As we move into the holiday season, one of the biggest groups to bump up their advertising levels - especially on TV - is the movie industry. Starting on Thanksgiving and going all the way through the New Years college football bowl games and into the Super Bowl, a great many of next summer's blockbusters will be getting a lot of airtime. Some of the big ones I would expect to see are spots for Superman Returns, Mission Impossible 3, The DaVinci Code, and X-Men 3. They all have huge budgets, are either sequels or adaptations and feature top-level stars so they all have a lot (money and ego) riding on their success. So the marketers for these flicks are all going to be salivating at the opportunity to buy commercial time during football games, parades or other events.
And all of it will be money just thrown out the window. More after the jump.
What these movies also have in common is a built-in audience. Readers of The DaVinci Code will gravitate toward the movie. Fans of the first two Mission Impossible movies will seek out the third installment (as well as people wanting to see if Tom Cruise has a seen where he jumps up and down on a couch). And comic book lovers will see the other two out of contractual obligations. These movies will also be the subject of dozens - if not hundreds - of posts on sites like Cinematical and covers or at least feature stories in both entertainment magazines like Entertainment Weekly and even news weeklies such as Time.
That means subscribers, readers and passers-by will all be exposed to these movies and there is absolutely no way they could NOT know they're coming out.
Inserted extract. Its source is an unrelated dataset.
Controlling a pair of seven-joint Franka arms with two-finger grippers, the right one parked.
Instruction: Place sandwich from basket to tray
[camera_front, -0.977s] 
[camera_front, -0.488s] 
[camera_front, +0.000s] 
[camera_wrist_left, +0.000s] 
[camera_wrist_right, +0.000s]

When they know the movie is coming out they will, if they're interested, seek out information on where and when it's playing. They do not - repeat, do not - need to see a commercial for it. Buying commercial time for a major studio release such as these is the equivalent of running a train through someone's house and then handing them a sign saying that a train just ran through their house. It's pointless and superfluous. There's no possible way you can increase awareness or spur action by running a commercial for something someone already knows about and that just contains an opening date.
And yet television will be part of the marketing plan for these and other tentpole releases because it's the way things are done. A certain dollar amount has to be figured into every budget for TV because somebody thinks that the people watching the Rose Bowl will be so completely blown away by a commercial that they'll jump from their seats and order tickets.
The fact that so much of this is focused on opening weekend is another problem. Once a movie opens it's TV advertising drops sharply. That's because everyone wants to claim the "biggest opening ever for____" title for that month/weekend/seaon. Then box office numbers drop at the same time as ad placement. But what if more advertising were to take place two or three weeks after the movie opens? Wouldn't that help spread out the box office, increase revenue and keep movies higher up in the public's mind? Instead the studios spend millions of dollars with the goal of prompting action on one weekend when that might not be the most convenient time for some people to see any movie, much less that one. That's not very Long Tail friendly it's even less so to movies that deserve time to find an audience.